* Your instructions *
Each line starting at the one that contains "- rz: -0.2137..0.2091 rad" and ending at the one that contains "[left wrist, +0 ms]" must be returned exactly, and the rest of the listing is left out.

* Source material *

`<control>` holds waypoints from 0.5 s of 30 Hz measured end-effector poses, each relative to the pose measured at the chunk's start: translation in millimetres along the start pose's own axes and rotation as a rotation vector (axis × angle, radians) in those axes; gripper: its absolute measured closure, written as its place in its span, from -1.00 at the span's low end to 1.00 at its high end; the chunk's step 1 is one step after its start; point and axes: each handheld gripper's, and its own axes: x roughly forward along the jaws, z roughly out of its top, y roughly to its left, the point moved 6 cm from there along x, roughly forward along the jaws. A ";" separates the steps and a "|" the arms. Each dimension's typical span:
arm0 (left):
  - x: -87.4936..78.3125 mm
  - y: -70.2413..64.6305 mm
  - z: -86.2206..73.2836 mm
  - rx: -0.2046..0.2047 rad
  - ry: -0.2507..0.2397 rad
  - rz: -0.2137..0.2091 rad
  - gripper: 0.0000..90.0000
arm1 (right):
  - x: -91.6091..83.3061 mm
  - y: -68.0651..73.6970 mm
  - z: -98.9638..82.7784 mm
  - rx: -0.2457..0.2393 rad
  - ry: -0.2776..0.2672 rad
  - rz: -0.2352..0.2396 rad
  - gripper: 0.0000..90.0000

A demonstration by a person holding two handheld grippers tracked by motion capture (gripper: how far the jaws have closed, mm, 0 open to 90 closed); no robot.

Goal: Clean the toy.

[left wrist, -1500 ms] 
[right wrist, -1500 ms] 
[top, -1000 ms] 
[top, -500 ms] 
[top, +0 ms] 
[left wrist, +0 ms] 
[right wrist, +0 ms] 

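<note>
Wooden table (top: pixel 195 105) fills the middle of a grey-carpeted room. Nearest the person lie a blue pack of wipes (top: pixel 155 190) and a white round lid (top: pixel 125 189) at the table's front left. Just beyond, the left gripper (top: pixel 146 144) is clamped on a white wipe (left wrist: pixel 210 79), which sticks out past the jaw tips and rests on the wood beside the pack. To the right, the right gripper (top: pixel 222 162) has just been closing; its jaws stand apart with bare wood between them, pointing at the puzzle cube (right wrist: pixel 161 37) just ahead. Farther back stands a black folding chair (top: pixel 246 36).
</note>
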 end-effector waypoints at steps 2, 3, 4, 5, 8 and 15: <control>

* Completed task *
  - rz: -0.2137..0.2091 rad
  - gripper: 0.0000..90.0000
arm1 (right):
  - x: -91.6091..83.3061 mm
  - y: -68.0651..73.6970 mm
  - z: -98.9638..82.7784 mm
  - rx: -0.2457..0.2393 rad
  - ry: -0.2776..0.2672 rad
  - rz: -0.2352..0.2396 rad
  - gripper: 0.0000..90.0000

A demonstration by a person holding two handheld grippers tracked by motion capture (gripper: how far the jaws have closed, mm, 0 open to 90 closed); no robot.

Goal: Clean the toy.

[left wrist, -1500 ms] 
[right wrist, -1500 ms] 
[top, -1000 ms] 
[top, -500 ms] 
[top, +0 ms] 
[left wrist, +0 ms] 

The output is complete, and nothing more is needed.